» Exercise directions
Your task is to copy each line of the material below that includes "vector".

* * * * *

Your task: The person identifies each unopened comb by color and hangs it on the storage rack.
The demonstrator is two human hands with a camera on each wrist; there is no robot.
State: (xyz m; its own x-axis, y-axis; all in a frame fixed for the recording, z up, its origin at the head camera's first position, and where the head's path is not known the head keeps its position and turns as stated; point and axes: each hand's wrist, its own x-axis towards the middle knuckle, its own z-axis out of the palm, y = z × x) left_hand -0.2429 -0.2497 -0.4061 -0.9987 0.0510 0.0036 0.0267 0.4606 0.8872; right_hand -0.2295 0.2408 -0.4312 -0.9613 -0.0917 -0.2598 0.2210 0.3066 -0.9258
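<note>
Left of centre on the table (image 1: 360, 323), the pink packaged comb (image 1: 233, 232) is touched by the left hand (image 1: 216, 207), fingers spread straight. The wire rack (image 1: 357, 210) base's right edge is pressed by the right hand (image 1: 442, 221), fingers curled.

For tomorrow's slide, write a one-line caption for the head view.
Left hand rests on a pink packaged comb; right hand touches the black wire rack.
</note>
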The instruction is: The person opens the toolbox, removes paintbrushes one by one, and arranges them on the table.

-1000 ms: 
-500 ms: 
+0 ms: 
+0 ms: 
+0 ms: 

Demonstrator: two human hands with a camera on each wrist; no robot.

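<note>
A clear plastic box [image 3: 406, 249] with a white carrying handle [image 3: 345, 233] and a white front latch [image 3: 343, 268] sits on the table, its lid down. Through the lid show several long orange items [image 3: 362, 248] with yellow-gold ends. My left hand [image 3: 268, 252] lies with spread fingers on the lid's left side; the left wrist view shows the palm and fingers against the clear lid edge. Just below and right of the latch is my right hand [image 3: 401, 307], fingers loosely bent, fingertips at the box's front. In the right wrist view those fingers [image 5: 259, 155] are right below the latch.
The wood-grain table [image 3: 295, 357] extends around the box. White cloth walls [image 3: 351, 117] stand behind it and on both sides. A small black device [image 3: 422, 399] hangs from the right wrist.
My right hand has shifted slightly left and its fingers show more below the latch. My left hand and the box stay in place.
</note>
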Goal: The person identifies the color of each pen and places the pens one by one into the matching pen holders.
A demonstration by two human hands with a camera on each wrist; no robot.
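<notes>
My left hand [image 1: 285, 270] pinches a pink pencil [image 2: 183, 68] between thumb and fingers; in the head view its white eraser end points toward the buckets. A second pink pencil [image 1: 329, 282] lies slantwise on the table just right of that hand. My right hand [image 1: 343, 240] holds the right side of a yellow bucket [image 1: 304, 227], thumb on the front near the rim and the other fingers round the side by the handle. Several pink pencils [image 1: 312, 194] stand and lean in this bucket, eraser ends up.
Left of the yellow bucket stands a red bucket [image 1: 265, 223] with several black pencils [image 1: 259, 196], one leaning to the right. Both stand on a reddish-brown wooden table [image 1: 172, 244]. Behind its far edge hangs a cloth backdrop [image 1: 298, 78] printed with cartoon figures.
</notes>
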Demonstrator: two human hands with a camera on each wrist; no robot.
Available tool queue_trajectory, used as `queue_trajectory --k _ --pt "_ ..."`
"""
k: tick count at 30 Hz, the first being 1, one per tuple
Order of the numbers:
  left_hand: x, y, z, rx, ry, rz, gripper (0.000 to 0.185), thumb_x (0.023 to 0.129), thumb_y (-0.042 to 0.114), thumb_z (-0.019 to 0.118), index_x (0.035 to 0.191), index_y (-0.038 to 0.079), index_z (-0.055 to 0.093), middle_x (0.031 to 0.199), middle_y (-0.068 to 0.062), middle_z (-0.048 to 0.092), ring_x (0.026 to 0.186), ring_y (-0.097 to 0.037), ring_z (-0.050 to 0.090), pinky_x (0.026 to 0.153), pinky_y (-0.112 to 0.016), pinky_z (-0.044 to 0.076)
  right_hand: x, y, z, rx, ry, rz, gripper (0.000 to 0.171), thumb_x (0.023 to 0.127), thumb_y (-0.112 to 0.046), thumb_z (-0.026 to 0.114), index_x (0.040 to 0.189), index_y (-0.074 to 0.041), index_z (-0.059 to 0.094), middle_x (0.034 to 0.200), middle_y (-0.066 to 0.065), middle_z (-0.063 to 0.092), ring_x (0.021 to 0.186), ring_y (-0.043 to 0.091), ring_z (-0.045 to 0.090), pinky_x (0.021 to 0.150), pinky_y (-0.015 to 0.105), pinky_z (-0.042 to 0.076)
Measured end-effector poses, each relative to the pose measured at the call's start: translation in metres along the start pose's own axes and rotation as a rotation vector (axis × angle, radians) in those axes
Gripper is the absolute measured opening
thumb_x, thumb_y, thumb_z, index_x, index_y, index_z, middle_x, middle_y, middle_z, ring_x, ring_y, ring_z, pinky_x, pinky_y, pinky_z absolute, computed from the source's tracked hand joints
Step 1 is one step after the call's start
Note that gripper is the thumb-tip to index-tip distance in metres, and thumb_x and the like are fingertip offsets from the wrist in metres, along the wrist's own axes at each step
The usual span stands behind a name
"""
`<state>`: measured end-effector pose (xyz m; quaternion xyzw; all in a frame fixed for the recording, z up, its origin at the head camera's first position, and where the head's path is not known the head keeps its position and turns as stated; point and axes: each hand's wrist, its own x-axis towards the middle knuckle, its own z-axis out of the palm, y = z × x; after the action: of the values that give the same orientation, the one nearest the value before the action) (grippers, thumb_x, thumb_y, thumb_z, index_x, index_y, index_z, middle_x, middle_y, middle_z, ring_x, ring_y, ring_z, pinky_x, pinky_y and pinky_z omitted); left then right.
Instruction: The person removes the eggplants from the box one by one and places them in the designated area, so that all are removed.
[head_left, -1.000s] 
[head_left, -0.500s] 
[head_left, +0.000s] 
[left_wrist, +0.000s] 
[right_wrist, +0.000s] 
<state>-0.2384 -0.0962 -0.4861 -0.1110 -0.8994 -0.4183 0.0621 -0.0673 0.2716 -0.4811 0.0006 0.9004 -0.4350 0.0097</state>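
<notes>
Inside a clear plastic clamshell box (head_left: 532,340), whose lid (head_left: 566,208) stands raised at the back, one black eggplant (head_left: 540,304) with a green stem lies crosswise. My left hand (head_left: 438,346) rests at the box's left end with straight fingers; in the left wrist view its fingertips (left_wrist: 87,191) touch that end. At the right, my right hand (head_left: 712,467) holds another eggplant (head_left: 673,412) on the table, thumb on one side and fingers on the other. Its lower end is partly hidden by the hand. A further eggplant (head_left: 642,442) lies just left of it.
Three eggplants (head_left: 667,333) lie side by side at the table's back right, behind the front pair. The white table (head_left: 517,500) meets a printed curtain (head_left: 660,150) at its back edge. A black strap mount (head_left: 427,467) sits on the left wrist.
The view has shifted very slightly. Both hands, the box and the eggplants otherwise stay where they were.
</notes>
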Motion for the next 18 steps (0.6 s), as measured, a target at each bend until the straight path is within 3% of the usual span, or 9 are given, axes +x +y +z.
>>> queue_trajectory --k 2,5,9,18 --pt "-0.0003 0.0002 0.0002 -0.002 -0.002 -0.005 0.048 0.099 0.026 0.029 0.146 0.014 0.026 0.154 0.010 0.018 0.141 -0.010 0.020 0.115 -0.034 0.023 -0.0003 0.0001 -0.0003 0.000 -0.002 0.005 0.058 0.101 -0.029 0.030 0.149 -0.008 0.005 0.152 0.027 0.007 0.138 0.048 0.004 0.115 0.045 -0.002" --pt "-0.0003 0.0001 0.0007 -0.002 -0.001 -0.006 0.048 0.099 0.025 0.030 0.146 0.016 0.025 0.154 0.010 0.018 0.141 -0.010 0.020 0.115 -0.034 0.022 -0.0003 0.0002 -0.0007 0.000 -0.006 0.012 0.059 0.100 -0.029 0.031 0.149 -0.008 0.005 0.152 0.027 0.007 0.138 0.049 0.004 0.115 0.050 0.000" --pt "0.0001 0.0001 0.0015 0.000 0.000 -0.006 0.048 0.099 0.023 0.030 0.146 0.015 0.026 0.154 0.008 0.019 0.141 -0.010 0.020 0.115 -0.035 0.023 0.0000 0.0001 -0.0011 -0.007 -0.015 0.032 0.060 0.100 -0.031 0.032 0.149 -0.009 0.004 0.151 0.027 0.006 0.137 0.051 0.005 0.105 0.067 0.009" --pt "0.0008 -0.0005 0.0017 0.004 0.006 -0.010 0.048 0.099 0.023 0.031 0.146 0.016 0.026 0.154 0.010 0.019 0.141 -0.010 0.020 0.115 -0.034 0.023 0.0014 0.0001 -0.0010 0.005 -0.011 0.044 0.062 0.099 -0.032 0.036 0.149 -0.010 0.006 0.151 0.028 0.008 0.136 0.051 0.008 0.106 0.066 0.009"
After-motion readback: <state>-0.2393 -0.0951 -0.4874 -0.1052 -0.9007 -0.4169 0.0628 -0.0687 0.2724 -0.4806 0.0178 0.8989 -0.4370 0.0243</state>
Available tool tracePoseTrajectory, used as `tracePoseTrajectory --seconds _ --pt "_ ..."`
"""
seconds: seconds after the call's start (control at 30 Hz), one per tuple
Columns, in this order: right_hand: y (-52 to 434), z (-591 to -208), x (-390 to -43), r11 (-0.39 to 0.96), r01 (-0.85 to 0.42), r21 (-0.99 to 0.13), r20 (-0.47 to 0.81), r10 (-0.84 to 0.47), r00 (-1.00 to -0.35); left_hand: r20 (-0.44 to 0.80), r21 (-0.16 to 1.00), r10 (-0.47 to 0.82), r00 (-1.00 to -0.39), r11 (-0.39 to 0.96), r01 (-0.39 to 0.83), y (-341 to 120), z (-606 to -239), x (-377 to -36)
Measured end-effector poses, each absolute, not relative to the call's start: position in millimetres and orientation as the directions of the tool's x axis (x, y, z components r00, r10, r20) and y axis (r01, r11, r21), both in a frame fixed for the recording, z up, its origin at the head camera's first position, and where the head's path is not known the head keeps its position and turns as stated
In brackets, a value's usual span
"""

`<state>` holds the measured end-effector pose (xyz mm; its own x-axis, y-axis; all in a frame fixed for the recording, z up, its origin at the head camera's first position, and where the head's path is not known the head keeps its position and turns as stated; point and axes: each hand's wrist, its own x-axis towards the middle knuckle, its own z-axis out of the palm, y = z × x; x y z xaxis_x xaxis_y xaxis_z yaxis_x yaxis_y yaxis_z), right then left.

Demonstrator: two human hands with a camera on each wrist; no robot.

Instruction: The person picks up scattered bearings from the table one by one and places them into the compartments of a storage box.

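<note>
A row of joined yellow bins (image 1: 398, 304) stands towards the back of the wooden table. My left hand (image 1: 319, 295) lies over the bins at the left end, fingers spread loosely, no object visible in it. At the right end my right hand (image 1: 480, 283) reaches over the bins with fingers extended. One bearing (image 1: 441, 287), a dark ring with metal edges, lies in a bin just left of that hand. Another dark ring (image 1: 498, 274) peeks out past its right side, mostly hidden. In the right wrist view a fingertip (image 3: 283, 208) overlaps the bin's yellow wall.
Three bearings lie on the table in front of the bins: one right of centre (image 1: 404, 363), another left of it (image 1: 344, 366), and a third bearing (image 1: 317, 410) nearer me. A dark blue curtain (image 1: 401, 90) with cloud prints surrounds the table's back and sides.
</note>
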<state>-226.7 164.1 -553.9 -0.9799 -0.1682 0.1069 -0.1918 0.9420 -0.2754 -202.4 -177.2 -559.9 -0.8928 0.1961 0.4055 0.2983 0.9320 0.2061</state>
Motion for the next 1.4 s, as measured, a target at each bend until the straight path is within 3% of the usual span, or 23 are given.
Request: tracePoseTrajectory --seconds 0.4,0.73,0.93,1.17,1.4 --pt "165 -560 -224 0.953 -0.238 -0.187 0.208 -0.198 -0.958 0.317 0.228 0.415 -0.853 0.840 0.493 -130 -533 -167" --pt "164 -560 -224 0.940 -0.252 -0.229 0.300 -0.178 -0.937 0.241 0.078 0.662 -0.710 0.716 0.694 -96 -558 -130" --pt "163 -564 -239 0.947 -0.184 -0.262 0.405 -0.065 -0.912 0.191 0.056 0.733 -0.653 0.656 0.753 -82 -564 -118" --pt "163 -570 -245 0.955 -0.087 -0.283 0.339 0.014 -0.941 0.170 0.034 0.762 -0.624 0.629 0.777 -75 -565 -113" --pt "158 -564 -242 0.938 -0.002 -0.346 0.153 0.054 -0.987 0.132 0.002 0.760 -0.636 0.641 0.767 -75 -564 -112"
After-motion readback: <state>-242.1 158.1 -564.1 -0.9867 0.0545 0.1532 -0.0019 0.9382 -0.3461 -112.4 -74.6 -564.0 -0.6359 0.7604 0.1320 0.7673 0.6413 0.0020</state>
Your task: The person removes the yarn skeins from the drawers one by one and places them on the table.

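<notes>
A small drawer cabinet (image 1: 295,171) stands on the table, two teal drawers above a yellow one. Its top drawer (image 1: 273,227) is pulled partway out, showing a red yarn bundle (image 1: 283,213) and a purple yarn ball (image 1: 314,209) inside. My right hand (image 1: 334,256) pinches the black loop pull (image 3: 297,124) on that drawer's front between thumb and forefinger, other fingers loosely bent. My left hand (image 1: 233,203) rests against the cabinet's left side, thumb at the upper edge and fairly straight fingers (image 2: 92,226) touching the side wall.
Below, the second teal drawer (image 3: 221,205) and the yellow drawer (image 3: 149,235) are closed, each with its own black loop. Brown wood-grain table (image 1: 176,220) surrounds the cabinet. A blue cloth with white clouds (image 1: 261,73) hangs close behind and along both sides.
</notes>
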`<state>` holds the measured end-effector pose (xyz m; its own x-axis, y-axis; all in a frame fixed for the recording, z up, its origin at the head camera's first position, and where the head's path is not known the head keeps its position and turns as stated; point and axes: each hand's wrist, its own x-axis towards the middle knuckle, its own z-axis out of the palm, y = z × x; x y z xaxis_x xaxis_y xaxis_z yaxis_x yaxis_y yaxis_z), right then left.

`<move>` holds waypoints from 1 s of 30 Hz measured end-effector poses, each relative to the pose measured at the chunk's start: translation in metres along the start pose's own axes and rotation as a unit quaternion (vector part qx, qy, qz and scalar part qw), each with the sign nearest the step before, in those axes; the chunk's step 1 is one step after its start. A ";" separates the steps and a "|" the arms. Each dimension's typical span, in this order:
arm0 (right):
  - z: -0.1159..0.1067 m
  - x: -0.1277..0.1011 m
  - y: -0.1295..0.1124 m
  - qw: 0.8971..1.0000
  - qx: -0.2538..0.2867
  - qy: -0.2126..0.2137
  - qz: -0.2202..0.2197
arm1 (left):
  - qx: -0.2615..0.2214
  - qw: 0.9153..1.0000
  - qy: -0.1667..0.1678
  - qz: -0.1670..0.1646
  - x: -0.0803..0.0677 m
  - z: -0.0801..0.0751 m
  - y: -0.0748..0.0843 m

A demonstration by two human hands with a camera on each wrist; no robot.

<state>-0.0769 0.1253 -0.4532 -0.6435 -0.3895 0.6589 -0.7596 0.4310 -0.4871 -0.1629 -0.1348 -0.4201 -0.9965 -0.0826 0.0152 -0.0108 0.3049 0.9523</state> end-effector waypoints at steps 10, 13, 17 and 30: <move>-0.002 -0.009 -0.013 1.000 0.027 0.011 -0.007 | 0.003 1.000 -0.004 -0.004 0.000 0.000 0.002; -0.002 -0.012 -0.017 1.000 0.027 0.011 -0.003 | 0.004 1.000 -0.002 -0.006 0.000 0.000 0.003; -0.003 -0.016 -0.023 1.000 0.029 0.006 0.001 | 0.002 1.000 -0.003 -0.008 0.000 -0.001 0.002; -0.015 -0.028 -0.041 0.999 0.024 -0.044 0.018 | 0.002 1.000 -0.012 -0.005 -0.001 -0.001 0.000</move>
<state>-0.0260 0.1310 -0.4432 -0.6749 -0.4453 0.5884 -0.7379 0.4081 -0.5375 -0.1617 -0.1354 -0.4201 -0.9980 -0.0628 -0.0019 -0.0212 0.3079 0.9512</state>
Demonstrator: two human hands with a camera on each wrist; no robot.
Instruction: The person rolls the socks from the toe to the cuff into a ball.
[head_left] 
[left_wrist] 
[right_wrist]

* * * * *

» Response to the exercise
Measured end-effector poses, each relative to the pose measured at the call's start: translation in metres along the start pose's own axes and rotation as a rotation vector (axis × angle, radians) in those axes
`<move>` holds waypoints from 1 s of 30 Hz measured end-effector poses, each relative to the pose measured at the chunk's start: translation in metres along the start pose's own axes and rotation as a unit quaternion (vector part qx, qy, qz and scalar part qw), each with the sign nearest the step before, in those axes; the chunk's step 1 is one step after its start. A ";" separates the steps and a "|" the arms. Each dimension's typical span, in this order:

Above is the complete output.